What to do: Word for word, print out all of the data, omitting every image.

Collected data:
⁂
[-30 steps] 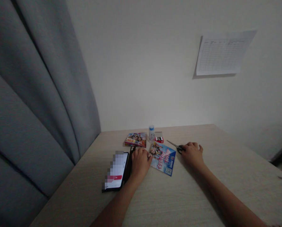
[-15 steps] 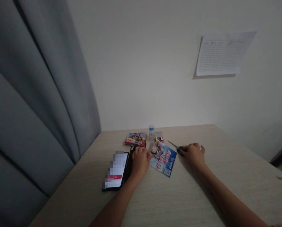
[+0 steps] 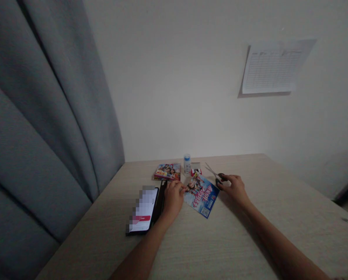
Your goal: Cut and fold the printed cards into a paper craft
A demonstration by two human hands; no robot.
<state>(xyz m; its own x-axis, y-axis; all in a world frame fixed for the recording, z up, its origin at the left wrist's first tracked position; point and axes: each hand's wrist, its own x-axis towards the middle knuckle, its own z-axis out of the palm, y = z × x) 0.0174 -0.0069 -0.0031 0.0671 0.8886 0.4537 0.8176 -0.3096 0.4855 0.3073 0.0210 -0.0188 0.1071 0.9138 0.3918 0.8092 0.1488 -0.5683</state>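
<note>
The left hand (image 3: 174,197) touches the blue printed paper leaflet (image 3: 202,196), grip unclear; the right hand (image 3: 235,189) clasps black-handled metal scissors (image 3: 217,176). Steady leaflet should help.

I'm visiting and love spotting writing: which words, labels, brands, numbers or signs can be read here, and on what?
No text reads with certainty.
Blue printed paper leaflet: large pinkish lettering, too blurred; also a square code.
Multicoloured stack of printed leaflets: small lettering, too blurred.
Clear cylinder with blue band: tiny marks, unreadable.
White rectangular paper sheet on the pale wall: printed grid, too small.
Black rectangular phone: screen partly pixelated, unreadable.
</note>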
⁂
Completed exercise:
[-30 steps] 
[-15 steps] 
[+0 steps] 
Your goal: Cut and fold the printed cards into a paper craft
A demonstration by two human hands; no robot.
<state>(xyz m; its own x-axis, y-axis; all in a world frame fixed for the recording, z up, its origin at the left wrist's first tracked position; point and axes: each hand's wrist, its own x-axis towards the middle knuckle, its own z-axis out of the palm, y = z × x) 0.0174 -0.0069 -0.0031 0.0671 0.8886 0.4537 0.8176 -0.3096 0.4855 0.3073 0.0210 -0.0188 0.1071 0.9138 0.3918 0.8092 0.1488 -0.5683</state>
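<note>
The left hand (image 3: 174,197) touches the blue printed paper leaflet (image 3: 202,196), grip unclear; the right hand (image 3: 235,189) clasps black-handled metal scissors (image 3: 217,176). Steady leaflet should help.

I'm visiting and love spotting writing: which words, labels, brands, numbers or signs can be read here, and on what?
No text reads with certainty.
Blue printed paper leaflet: large pinkish lettering, too blurred; also a square code.
Multicoloured stack of printed leaflets: small lettering, too blurred.
Clear cylinder with blue band: tiny marks, unreadable.
White rectangular paper sheet on the pale wall: printed grid, too small.
Black rectangular phone: screen partly pixelated, unreadable.
</note>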

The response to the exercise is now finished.